In Summer there’s usually a cricket match happening on the pitch near the car park; but I love it best in Autumn and Winter when there are fewer folk around and the tramp around the stones is either bracing or an altogether more meditative affair, accompanied by a dank atmospheric mist. Occasionally you’ll find someone playing a recorder leaning against the gnarled trunk of an ancient tree, as if guarding the entrance to a wormhole, making a spot of time travel seem almost possible.
Today’s excursion, like the weather was bitter sweet as it was our first ever family trip without the boys, who are both away at Uni. I have so many happy memories of time spent at Avebury – climbing trees, Winter picnics, summer hikes, visits to the second hand bookshop, treasure trails with friends and the time the middle son was stung by a wasp and the cafe kitchen produced a bottle of honey vinaigrette dressing in lieu of vinegar to treat it.
Doubtless we’ll return in December when all the family is back together.
I was too late booking tickets for a brisk Autumn walk around Stourhead today. Usually we can just check out the weather and pop over; in pandemic times we have to plan a week ahead.

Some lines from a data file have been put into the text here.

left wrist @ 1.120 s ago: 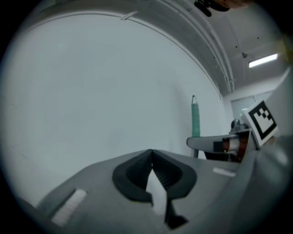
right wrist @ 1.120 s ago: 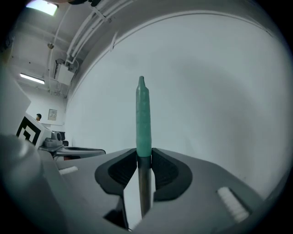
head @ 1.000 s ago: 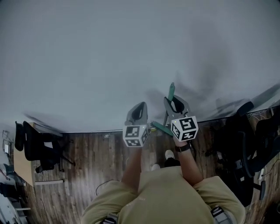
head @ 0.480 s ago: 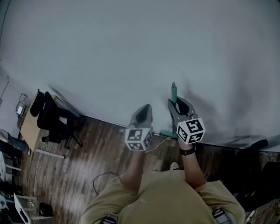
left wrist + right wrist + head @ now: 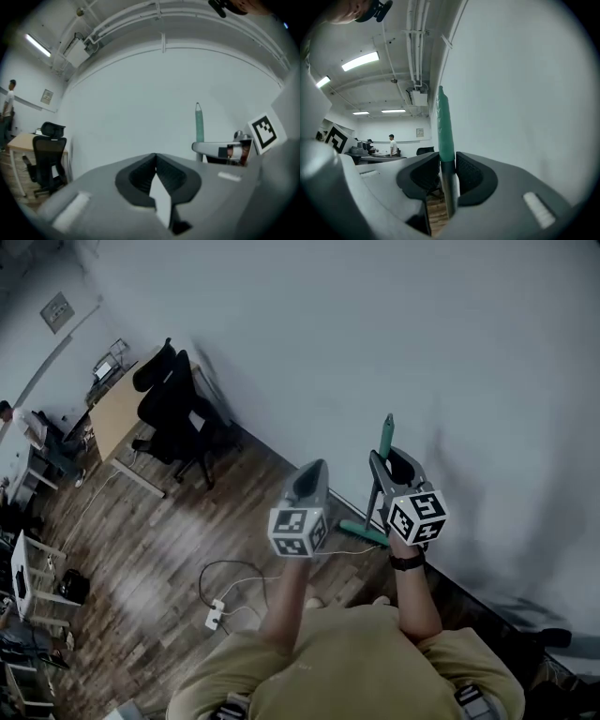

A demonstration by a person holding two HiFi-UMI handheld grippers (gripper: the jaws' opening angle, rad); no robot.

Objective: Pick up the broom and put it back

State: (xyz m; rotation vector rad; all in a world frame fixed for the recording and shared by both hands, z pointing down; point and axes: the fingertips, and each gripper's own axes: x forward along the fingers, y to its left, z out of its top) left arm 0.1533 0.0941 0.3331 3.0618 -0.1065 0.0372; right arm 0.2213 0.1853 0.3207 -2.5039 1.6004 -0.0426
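Holding its jaws together on nothing, your left tool sits beside your right tool, which grasps the broom upright by its handle near the white wall. Only the head view shows the green lower end of it; bristles are hard to make out.

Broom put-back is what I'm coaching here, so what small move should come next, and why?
Probably ease the right tongs toward the wall, keeping the grip, to lean the broom there: they are shut on its upright green handle, the wall stands close beside it, and the left tongs are shut and empty.
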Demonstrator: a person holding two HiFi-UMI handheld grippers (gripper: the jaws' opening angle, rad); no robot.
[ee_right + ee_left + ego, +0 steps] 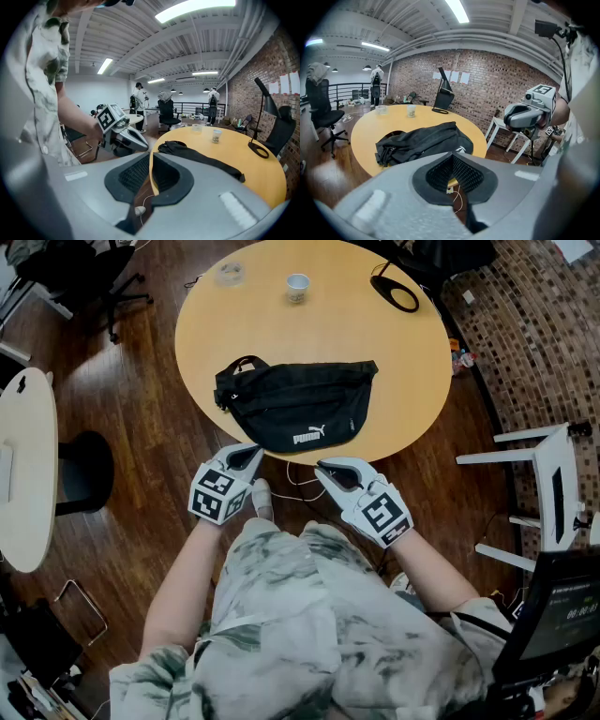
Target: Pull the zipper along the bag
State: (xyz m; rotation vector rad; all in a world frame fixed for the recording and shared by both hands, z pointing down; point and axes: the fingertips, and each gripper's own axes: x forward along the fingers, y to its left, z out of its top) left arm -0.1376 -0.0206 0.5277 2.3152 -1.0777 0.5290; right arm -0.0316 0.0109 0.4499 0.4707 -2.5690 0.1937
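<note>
A black waist bag (295, 404) with a white logo lies flat near the front edge of the round yellow table (375, 334); its strap is bunched at its left end. I cannot pick out the zipper pull. My left gripper (246, 457) hovers just off the table's front edge, below the bag's left half, jaws together and holding nothing. At the same height, my right gripper (330, 470) points at the bag's right half, also shut and empty. The left gripper view shows the bag (424, 140) beyond the closed left gripper (452, 157). The right gripper view shows the bag (197, 154) past the right gripper (151, 157).
A paper cup (297, 287), a clear cup (229, 274) and a black loop-shaped thing (398, 292) stand at the table's far side. A white chair (553, 493) is at the right, a white table (23, 465) at the left, and cables (300, 486) lie on the floor.
</note>
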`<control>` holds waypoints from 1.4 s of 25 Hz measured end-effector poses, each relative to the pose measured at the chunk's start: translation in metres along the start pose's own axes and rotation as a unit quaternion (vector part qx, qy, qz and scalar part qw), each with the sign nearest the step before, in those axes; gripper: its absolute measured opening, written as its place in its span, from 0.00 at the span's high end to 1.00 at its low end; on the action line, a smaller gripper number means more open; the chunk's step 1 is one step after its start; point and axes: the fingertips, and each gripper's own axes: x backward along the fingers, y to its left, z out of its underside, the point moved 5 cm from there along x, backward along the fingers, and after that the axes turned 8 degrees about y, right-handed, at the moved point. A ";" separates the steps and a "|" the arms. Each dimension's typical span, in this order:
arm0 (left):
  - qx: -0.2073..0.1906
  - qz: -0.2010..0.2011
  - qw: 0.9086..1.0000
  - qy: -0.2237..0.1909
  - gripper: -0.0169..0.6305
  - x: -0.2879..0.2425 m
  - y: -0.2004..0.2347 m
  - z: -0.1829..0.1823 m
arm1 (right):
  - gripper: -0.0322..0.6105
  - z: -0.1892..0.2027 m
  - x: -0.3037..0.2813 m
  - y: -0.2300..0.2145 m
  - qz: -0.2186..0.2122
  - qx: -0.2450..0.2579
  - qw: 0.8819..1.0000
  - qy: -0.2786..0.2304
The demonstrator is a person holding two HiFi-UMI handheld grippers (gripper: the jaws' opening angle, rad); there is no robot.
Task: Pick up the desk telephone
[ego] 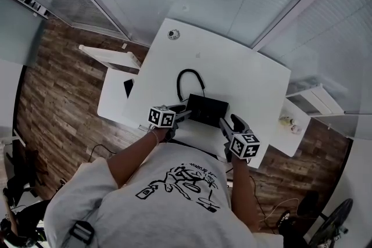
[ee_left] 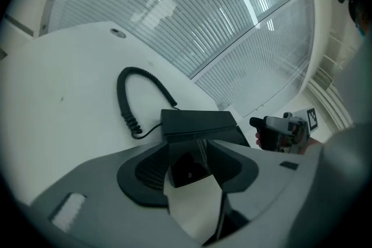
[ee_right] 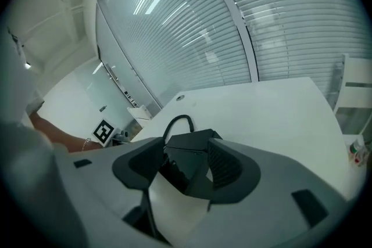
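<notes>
Telephone: a black, low, boxy plastic desk telephone (ego: 207, 109) is seen lying on the near half of a white, flat-topped rectangular desk (ego: 238, 64), close to the edge where the person stands.

Cord: a black coiled cord (ego: 189, 75) is looped in an arch behind the telephone and is run back to its rear.

Left claw: the left gripper (ego: 185, 114) is set against the telephone's left end. In the left gripper view the claw (ee_left: 189, 151) is seen with the dark corner of the telephone (ee_left: 197, 123) filling the gap from one pad to the other, so it is judged to be closed on that end.

Right claw: the right gripper (ego: 230, 122) is placed at the telephone's right end. In the right gripper view (ee_right: 185, 162) the telephone's corner (ee_right: 189, 142) is likewise bridged between the two pads, and a grip on it is judged to be made.

Step in hand: the two-sided hold is judged to be set, and no gap under the body can be made out.

Next move: both ends would need to be raised together and kept level, with the cord (ee_left: 125, 99) allowed slack so that the telephone is not tugged from the pads.
</notes>
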 end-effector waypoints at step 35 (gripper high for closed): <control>0.039 0.026 0.998 0.032 0.61 -0.021 0.009 0.003 | 0.62 0.043 -0.054 -0.017 -0.050 -0.068 0.993 0.080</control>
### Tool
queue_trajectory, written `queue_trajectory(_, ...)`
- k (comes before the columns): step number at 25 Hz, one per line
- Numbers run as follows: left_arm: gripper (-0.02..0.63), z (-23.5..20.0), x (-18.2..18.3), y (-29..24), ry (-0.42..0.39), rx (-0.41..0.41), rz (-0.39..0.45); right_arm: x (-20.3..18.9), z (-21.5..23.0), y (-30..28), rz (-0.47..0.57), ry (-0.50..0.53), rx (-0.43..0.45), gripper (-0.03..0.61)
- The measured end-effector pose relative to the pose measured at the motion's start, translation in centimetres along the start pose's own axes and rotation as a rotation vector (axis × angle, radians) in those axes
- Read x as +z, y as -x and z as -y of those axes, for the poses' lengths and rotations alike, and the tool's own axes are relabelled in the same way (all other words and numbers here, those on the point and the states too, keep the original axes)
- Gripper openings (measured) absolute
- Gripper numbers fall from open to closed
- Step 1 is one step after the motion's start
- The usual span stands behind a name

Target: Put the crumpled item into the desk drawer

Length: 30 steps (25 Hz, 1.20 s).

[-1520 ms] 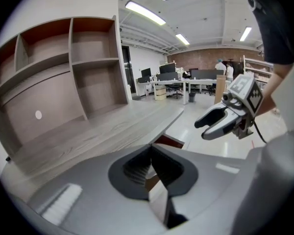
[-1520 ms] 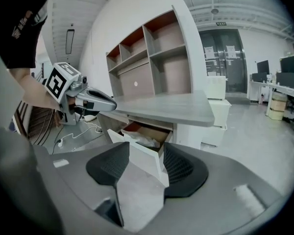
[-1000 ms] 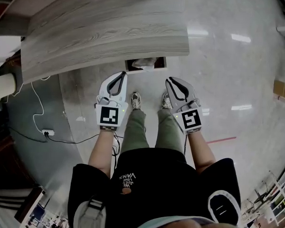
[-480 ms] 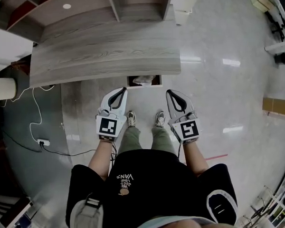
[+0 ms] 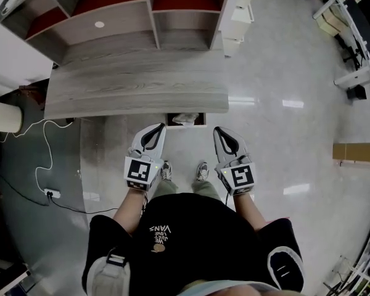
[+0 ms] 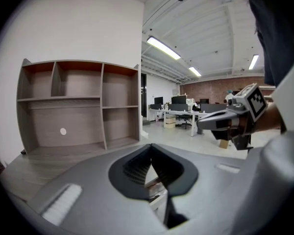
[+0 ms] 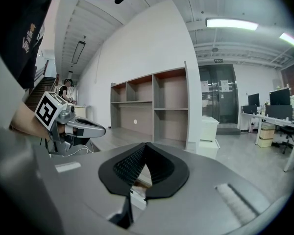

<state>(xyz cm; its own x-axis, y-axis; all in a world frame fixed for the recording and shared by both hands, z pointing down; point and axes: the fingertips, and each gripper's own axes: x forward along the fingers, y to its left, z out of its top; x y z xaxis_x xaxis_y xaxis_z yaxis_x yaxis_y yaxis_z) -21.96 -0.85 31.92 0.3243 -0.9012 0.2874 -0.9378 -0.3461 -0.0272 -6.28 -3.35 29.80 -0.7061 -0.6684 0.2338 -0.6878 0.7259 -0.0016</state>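
Note:
A white crumpled item (image 5: 186, 118) lies inside the small open drawer (image 5: 203, 120) under the front edge of the wood-grain desk (image 5: 135, 85). My left gripper (image 5: 161, 126) and right gripper (image 5: 216, 129) hover side by side just short of the drawer, above the floor, both pointing at it. Both are shut with nothing between their jaws. In the left gripper view the jaws (image 6: 150, 146) meet in a closed tip, and the right gripper (image 6: 225, 122) shows at the right. The right gripper view shows its jaws (image 7: 146, 144) likewise closed, with the left gripper (image 7: 81, 127) at the left.
An open shelf unit (image 5: 129, 11) stands behind the desk, with a white cabinet (image 5: 239, 11) beside it. A cable and power strip (image 5: 49, 193) lie on the floor at the left. The person's feet (image 5: 166, 170) stand between the grippers. A cardboard box (image 5: 356, 153) sits far right.
The person has drawn back from the desk, so the desk and drawer now look smaller and farther off. Both grippers stay side by side, pointing at the drawer.

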Motion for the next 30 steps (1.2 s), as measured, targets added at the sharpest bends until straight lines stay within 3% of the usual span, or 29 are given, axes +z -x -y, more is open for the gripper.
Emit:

As it happens, the weather was pretty grim. Instead I turned on the oven and used a few of our home-grown apples to whip up a batch of cinnamon apple muffins. I may pop in some toffee to the next batch for bonfire night. These however were perfect for an afternoon treat in front of the fire with a good book.
Stourhead is booked for next weekend and there’s a Wales v France rugby match on the TV later. Rainy days rarely get me down.
To make the muffin sift into a bowl 300g plain flour, 1 tablespoon baking powder, 2 teaspoons cinnamon.
Stir in 4 medium cooking apples, peeled, cored and chopped into chunks and 100g brown sugar.
Mix together 2 beaten eggs, 180 ml milk and 125 g butter melted and cooled.
Stir wet ingredients into dry ingredients until combined. Don’t over mix.
Scoop evenly into 12 muffin cases. Sprinkle with some demerera sugar. Bake at 180 in a fan oven for 20 mins.